_Data below_
· · · · ·

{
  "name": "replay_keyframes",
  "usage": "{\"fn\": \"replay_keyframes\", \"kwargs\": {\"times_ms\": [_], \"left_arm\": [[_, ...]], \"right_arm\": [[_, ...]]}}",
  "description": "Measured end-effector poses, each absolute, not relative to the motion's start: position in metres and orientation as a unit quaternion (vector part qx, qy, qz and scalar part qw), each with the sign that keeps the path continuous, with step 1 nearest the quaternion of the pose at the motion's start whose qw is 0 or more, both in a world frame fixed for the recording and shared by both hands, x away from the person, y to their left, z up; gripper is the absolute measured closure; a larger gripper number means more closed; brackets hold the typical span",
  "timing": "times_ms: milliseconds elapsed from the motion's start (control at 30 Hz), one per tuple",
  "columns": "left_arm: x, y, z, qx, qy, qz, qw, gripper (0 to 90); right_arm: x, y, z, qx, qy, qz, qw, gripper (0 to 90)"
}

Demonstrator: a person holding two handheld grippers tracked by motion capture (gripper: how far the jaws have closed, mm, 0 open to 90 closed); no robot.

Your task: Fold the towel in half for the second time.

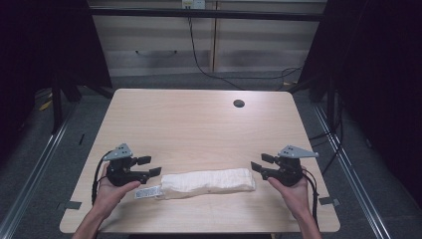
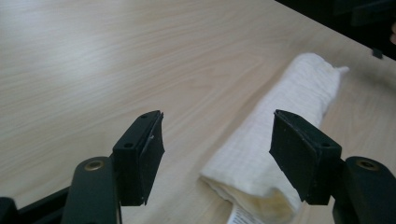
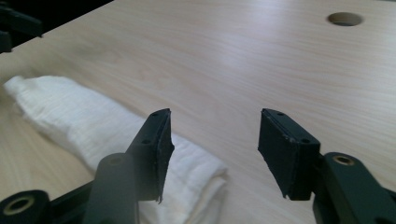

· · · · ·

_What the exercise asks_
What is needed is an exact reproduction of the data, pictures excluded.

_Solution for this task_
{
  "name": "replay_keyframes",
  "usage": "{\"fn\": \"replay_keyframes\", \"kwargs\": {\"times_ms\": [_], \"left_arm\": [[_, ...]], \"right_arm\": [[_, ...]]}}",
  "description": "Measured end-effector poses, each absolute, not relative to the motion's start: position in metres and orientation as a unit quaternion (vector part qx, qy, qz and scalar part qw), each with the sign that keeps the path continuous, with step 1 nearest the quaternion of the pose at the motion's start whose qw is 0 or more, both in a world frame fixed for the recording and shared by both hands, x away from the person, y to their left, z up; gripper is the absolute measured closure; a larger gripper number means more closed; brackets hold the typical span",
  "timing": "times_ms: milliseconds elapsed from the motion's start (control at 30 Hz), one per tuple",
  "columns": "left_arm: x, y, z, qx, qy, qz, qw, gripper (0 to 90); right_arm: x, y, z, qx, qy, qz, qw, gripper (0 to 90)"
}

Demonstrator: a person holding two handheld grippers tracked by motion capture (gripper: how far the jaws have closed, mm, 0 open to 90 closed); no robot.

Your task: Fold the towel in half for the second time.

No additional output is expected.